- _WORK ORDER_
Among the lines below, copy each one in which "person" appears.

Extracted data entries:

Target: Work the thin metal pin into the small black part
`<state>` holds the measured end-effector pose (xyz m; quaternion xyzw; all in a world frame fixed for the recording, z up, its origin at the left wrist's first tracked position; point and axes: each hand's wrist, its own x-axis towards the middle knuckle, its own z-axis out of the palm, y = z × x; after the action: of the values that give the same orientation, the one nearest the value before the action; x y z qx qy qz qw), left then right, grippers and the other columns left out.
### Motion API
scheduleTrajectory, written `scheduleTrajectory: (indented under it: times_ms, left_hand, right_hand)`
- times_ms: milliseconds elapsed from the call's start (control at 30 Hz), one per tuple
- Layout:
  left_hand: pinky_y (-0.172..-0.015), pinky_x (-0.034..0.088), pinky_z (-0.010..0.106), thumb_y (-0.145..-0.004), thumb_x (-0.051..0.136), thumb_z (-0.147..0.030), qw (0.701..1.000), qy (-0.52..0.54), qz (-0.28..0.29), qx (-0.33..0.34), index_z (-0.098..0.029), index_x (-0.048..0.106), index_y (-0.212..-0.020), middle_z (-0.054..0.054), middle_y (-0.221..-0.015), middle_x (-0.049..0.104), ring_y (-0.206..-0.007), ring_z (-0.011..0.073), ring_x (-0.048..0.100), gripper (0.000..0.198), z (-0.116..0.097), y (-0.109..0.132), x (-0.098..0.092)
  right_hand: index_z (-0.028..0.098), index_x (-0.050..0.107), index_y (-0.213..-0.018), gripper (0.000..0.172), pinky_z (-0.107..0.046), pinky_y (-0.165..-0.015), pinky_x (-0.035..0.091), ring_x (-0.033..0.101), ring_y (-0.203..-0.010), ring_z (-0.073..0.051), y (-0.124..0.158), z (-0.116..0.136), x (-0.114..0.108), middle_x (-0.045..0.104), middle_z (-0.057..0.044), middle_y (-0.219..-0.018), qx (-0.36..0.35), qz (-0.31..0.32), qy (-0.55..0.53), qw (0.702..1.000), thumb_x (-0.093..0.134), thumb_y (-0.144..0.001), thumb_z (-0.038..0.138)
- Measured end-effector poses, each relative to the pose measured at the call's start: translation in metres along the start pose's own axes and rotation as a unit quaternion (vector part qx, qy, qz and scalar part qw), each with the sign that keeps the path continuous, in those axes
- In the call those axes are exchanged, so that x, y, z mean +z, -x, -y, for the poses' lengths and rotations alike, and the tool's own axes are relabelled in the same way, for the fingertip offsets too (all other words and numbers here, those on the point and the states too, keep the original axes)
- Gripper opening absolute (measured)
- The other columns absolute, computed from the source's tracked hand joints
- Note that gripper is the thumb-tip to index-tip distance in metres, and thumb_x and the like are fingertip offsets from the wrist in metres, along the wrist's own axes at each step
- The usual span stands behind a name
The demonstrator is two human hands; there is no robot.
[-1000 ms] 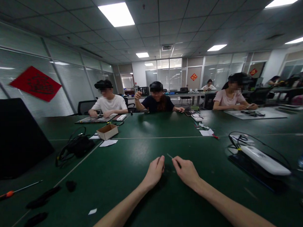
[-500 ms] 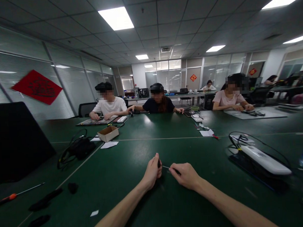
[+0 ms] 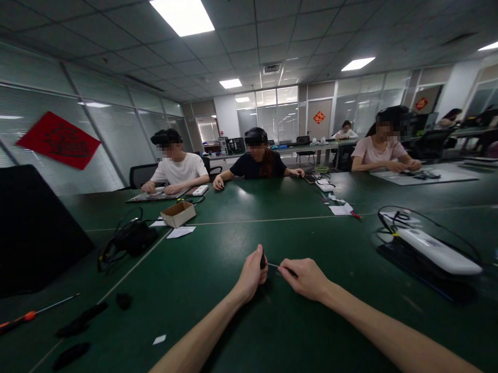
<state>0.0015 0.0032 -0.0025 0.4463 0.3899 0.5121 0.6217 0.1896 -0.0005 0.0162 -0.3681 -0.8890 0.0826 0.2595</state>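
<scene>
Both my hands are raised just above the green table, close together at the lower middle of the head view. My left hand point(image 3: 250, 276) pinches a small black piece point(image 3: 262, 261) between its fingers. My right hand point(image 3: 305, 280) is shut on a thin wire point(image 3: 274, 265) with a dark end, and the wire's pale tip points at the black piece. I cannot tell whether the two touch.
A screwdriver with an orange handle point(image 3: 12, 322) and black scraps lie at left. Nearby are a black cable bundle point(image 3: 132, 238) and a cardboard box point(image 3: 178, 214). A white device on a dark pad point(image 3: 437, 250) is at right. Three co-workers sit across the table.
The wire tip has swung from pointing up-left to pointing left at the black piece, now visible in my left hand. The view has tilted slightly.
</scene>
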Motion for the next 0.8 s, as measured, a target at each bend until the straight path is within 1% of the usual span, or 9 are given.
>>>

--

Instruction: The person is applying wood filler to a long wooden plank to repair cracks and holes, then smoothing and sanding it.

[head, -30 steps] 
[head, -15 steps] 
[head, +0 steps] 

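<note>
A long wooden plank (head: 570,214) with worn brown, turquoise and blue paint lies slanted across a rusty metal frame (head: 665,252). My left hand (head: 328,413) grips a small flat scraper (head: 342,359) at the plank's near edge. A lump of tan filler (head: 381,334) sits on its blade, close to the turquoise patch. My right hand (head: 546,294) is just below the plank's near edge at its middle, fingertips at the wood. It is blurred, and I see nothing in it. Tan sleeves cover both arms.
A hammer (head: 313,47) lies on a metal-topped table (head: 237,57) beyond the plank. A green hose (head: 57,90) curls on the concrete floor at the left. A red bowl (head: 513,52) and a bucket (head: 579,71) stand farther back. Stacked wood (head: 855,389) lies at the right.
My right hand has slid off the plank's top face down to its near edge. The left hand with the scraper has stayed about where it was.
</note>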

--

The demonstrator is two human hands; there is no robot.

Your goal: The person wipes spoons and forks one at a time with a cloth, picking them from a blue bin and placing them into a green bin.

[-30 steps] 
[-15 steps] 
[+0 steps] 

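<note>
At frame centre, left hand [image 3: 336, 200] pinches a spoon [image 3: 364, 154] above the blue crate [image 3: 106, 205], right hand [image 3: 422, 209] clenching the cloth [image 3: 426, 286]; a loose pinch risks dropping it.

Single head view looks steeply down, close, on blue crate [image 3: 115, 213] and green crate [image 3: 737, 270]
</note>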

- _ANSWER SPACE_
Instruction: The person is applying wood filler to a long wooden plank to repair cracks and holes, then smoothing and sanding it.
Your goal: The person wipes spoons and forks one at a time with a cloth, picking them from a blue bin and placing them into a green bin.

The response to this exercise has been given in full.